The DRP function is not wealth-independent.
.sp .5
.\".PAUSE
DRP exhibits the S-shaped asymmetric function of Prospect Theory.
It exhibits risk seeking (loss aversion) when `X` is negative with respect to
the reference point, `X` = 0, and risk aversion when `X` is positive.
.SK
.DS CB
.SUBTITLE "Figure 2: Dual-Risk-Profile DRP Functions"
.G1
frame invis ht 3 wid 4.5 left solid bot solid
label left "Value"
label bot """`X`"
coord x -100, 100 y -2, 1
a=1
b=.019
c=100
d=1.75
adj=.985
for i = 1 to c by .1 do X
"\s-8.\s0" at (i,((a-exp(-b*i))/(a-(exp(-b*c)))))
X
for i = -c to -1 by .1 do Y
"\s-8.\s0" at (i,(-(a-exp(b*i))/(a-(exp(-b*c))))*d*adj)
Y
"`beta = 0.019`" rjust at -21,-1
b=.05
for i = 1 to c by .1 do Z
"\s-8.\s0" at (i,((a-exp(-b*i))/(a-(exp(-b*c)))))
Z
for i = -c to -1 by .1 do W
"\s-8.\s0" at (i,(-(a-exp(b*i))/(a-(exp(-b*c))))*d*adj)
W
"`beta = 0.05`" rjust at 0,.5
b=.00005
for i = 1 to c by .5 do Z
"\s-8.\s0" at (i,((a-exp(-b*i))/(a-(exp(-b*c)))))
Z
for i = -c to -1 by .5 do W
"\s-8.\s0" at (i,(-(a-exp(b*i))/(a-(exp(-b*c))))*d*adj)
W
"`beta approx 0`" rjust at -48,-.7
.G2
\f3A DRP Function (`delta` = 1.75).\fP
.DE
.sp .5
.\".PAUSE
As `delta \(-> 1` and `beta \(-> 0`, the value function
asymptotes to a linear, risk-neutral function.
.SK
\m[blue6]Table 4: Simulations of DRP, % of EV, varying `delta` and `beta`\m[]
.TS
center;
l|lll
n|nnn.
beta `beta` `delta` = 1.001 `delta` = 1.2 `delta` = 1.4
_
0.0010 100 99.8069 99.4421
0.1000 99.5989 98.5836 98.6017
0.2000 98.2308 97.9890 97.2238
0.4000 96.9848 95.9122 95.2202
.TE
Again, the best results from the DRP functions occur when `beta approx 0` and
`delta approx 1`: this is risk-neutral, Expected Value decision making.
.SK
.SUBTITLE "Discussion"
Previous views:
"Risk aversion is one of the most basic assumptions underlying
economic behavior" (Szpiro 1997), perhaps because "a dollar that helps us
avoid poverty is more valuable than a dollar that helps us become
very rich" (Rabin 2000).
.sp .5
But is risk aversion the best risk profile?

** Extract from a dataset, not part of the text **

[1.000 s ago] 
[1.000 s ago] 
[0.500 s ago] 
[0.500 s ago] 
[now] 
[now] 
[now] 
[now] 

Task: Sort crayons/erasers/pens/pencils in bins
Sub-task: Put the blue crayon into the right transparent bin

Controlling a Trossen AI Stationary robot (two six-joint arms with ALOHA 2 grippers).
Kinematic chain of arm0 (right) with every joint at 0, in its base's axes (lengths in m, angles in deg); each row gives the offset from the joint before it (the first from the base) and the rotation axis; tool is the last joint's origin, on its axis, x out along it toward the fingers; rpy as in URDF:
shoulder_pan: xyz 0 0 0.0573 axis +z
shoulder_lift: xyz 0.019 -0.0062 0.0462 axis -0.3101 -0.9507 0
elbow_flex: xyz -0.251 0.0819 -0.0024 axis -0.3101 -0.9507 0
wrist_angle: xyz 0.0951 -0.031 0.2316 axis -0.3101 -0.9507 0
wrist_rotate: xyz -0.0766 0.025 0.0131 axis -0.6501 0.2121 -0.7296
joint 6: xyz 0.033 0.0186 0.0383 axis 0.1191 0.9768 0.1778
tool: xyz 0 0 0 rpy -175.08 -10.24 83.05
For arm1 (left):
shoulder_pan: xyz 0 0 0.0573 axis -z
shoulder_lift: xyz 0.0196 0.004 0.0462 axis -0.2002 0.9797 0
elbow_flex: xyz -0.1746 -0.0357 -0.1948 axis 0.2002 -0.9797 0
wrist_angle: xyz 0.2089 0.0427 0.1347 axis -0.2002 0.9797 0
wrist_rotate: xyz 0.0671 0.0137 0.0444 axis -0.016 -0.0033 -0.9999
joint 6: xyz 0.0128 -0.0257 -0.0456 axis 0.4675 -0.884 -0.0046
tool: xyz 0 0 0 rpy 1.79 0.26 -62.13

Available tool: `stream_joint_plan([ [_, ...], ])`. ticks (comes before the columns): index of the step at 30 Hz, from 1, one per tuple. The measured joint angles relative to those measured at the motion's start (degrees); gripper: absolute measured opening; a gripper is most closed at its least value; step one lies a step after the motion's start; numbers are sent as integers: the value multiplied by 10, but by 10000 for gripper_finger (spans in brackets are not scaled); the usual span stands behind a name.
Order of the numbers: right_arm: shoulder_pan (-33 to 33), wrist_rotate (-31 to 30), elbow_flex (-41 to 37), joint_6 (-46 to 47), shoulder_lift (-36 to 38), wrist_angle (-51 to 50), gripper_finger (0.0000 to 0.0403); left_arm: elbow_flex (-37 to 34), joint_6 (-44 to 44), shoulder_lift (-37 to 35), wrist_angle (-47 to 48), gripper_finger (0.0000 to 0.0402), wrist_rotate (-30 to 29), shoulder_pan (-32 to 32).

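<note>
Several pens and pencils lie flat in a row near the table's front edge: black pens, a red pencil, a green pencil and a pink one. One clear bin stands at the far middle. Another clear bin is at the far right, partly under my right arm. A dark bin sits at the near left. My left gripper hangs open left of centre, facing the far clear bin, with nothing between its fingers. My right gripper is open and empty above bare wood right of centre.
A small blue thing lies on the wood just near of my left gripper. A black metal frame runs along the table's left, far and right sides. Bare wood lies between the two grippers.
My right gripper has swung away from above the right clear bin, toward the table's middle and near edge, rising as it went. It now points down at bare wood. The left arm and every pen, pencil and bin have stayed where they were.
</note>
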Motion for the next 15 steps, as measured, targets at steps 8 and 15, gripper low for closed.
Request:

Even with bankruptcy as a possibility?
.sp .5
.\".PAUSE
Previous researchers' answers:
.BL
.LI
Szpiro (1997): risk averse,
.LI
Chen et al. (2008): risk averse (log utility), and
.LI
DellaVigna & LiCalzi (2001) model Kahneman-Tversky agents which learn to
make risk-neutral choices.
.LE
Our answer: NO. RISK NEUTRAL IS BEST.